**REQUIRED ACTION:** Only the lines from the first line of the records through the line containing "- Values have" belong in the answer. Copy them exactly.

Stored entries
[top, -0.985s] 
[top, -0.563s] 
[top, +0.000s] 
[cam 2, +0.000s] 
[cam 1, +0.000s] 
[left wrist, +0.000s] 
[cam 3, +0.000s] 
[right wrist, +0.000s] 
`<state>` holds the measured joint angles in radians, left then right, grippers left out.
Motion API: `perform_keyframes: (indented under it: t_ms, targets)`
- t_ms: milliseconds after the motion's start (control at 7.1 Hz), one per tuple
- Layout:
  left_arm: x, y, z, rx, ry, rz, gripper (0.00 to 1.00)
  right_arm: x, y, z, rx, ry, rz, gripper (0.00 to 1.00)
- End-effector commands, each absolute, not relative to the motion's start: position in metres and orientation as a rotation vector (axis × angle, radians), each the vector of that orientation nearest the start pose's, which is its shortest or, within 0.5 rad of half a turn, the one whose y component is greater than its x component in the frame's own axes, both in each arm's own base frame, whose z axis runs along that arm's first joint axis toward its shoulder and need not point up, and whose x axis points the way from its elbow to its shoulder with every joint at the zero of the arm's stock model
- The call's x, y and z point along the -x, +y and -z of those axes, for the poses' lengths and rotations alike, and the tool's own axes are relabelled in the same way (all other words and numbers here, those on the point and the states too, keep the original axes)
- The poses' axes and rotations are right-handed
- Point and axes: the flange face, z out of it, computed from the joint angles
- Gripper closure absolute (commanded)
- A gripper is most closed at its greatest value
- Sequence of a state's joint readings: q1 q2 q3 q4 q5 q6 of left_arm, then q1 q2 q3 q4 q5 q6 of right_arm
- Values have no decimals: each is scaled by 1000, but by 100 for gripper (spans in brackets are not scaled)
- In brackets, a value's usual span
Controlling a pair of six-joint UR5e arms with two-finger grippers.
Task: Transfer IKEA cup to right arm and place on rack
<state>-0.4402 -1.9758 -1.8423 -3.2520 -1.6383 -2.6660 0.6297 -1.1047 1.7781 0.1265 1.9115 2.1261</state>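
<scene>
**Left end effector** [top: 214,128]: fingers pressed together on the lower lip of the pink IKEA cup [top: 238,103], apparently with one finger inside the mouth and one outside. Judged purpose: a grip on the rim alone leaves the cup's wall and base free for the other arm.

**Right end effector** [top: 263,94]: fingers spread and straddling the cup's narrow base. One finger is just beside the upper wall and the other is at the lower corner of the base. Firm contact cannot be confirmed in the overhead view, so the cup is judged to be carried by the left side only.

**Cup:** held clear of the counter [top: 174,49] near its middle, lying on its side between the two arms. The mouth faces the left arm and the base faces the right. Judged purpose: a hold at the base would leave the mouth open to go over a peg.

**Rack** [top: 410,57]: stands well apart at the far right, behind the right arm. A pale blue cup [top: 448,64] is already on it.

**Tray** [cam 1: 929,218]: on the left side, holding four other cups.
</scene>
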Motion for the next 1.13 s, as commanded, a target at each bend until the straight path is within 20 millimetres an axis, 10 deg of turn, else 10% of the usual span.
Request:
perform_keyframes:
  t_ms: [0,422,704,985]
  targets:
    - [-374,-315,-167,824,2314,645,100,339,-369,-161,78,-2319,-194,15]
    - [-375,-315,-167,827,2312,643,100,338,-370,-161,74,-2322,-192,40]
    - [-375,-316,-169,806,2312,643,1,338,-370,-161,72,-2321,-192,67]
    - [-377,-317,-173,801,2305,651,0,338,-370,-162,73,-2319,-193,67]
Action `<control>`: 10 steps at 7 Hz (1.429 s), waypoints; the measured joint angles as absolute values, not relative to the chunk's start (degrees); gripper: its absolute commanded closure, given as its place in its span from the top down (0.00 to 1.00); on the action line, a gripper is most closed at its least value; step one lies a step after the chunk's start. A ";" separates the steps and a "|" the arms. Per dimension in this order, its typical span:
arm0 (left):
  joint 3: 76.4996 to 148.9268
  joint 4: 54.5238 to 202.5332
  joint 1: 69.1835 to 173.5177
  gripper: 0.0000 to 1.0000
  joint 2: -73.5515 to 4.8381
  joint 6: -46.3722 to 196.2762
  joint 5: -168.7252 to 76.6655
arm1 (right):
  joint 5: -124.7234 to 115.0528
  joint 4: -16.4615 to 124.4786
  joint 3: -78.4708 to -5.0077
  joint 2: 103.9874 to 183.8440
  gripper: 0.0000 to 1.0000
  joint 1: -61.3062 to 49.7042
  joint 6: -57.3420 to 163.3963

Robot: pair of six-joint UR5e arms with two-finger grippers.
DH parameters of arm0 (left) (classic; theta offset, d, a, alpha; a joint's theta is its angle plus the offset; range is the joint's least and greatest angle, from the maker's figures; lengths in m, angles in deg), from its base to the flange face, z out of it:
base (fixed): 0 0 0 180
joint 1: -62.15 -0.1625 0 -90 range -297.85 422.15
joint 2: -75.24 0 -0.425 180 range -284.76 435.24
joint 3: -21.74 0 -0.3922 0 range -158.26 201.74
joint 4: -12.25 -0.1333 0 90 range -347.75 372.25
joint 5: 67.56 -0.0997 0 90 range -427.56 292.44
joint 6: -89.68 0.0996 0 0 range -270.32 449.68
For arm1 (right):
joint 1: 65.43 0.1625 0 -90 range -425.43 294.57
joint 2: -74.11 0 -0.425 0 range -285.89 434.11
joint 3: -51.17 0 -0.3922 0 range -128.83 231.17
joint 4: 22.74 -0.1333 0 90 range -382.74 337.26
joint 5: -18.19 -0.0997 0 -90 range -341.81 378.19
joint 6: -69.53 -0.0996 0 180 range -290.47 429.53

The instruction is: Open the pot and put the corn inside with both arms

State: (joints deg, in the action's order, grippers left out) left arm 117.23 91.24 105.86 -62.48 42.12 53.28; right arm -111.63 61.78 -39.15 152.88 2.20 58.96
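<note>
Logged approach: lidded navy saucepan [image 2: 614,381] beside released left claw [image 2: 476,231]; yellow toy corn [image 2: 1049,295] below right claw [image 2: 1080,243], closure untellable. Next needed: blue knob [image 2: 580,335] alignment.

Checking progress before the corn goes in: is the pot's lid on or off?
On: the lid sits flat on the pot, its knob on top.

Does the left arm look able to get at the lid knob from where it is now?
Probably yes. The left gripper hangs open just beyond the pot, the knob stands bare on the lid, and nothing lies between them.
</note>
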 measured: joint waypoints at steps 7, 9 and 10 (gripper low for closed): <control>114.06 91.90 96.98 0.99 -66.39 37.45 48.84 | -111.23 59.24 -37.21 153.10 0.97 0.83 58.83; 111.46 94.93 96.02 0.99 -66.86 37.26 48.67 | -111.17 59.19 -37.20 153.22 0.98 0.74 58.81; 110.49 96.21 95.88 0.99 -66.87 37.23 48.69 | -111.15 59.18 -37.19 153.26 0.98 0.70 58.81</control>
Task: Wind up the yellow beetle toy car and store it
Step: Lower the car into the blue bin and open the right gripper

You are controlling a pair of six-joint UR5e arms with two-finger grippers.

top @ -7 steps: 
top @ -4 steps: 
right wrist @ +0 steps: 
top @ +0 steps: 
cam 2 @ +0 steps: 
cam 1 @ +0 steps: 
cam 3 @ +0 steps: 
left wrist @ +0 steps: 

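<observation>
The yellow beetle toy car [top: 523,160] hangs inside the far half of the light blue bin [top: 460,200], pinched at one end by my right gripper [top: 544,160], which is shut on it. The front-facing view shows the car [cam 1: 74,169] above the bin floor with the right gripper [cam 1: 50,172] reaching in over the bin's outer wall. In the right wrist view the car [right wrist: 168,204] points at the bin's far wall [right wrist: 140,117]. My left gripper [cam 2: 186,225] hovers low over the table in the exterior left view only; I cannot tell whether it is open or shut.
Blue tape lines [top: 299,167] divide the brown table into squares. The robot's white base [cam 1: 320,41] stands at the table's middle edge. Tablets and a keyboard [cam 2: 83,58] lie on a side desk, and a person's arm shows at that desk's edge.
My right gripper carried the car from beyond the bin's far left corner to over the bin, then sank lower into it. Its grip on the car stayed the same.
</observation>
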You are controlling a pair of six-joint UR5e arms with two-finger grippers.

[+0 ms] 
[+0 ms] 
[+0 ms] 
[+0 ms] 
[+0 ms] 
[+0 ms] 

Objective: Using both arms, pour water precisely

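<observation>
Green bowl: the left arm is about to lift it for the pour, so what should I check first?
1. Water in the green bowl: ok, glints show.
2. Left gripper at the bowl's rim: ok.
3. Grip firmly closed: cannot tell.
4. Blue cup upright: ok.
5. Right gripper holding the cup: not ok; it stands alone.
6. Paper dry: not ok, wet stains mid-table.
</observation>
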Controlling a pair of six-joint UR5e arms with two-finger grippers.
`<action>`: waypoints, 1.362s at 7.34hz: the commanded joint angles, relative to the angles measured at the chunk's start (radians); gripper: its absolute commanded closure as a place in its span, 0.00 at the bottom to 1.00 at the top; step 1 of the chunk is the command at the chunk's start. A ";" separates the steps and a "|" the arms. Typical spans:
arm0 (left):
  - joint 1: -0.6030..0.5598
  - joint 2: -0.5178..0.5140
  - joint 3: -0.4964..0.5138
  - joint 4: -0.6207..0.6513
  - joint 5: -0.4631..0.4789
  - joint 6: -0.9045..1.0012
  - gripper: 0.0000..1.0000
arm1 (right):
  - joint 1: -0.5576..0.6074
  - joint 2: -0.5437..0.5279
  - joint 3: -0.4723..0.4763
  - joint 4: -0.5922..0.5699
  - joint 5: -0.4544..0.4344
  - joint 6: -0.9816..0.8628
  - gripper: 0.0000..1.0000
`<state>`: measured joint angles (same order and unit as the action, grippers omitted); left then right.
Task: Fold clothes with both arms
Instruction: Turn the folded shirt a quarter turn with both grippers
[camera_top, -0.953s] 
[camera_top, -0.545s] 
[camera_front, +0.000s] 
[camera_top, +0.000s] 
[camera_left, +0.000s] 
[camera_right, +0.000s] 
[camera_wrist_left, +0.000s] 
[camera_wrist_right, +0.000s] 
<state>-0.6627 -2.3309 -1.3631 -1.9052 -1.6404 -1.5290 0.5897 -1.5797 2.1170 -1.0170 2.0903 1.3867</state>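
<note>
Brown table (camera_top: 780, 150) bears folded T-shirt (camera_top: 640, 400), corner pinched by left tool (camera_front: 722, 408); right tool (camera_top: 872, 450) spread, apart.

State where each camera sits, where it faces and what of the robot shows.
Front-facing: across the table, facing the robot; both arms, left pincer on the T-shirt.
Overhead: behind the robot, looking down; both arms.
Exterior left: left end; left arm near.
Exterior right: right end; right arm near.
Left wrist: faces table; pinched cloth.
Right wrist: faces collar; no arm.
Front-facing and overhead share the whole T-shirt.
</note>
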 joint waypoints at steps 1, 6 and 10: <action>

**EXERCISE ANSWER:**
[top, -0.985s] 
[top, -0.563s] 
[top, +0.000s] 
[cam 2, +0.000s] 
[cam 1, +0.000s] 
[left wrist, +0.000s] 
[cam 3, +0.000s] 
[right wrist, +0.000s] 
`<state>` holds the measured joint angles in radians, left then right, grippers left out.
Motion API: `perform_keyframes: (indented under it: t_ms, targets)`
- t_ms: milliseconds after the motion's start (control at 7.1 Hz), one per tuple
- Layout:
  left_arm: x, y, z, rx, ry, rz, gripper (0.00 to 1.00)
  right_arm: x, y, z, rx, ry, rz, gripper (0.00 to 1.00)
- End-effector commands, each absolute, not relative to the motion's start: position in metres and orientation as a rotation vector (axis × angle, radians), each the vector of that orientation nearest the start pose's, which is its shortest or, within 0.5 rad of half a turn, the one whose y component is greater than its x component in the frame's own axes, both in each arm's own base frame, whose z axis runs along that arm's first joint axis toward its shoulder and need not point up, and whose x axis points the way from its elbow to its shoulder with every joint at the zero of the arm's stock model
- The call's x, y and z point along the -x, +y and -z of those axes, for the poses' lengths and rotations alike, and the tool's own axes are relabelled in the same way (all other words and numbers here, those on the point and the states too, keep the original axes)
- The poses' axes and rotations are right-handed
- Point and axes: the flange face, z out of it, computed from the joint angles
- Gripper closure absolute (commanded)
- A gripper is most closed at its greatest value
- Sequence of a state's joint readings: q1 q2 q3 q4 q5 q6 of left_arm, then q1 q2 q3 q4 q5 q6 of right_arm
- Values have no decimals: each is scaled by 1000, but by 100 for gripper (spans in brackets are not scaled)

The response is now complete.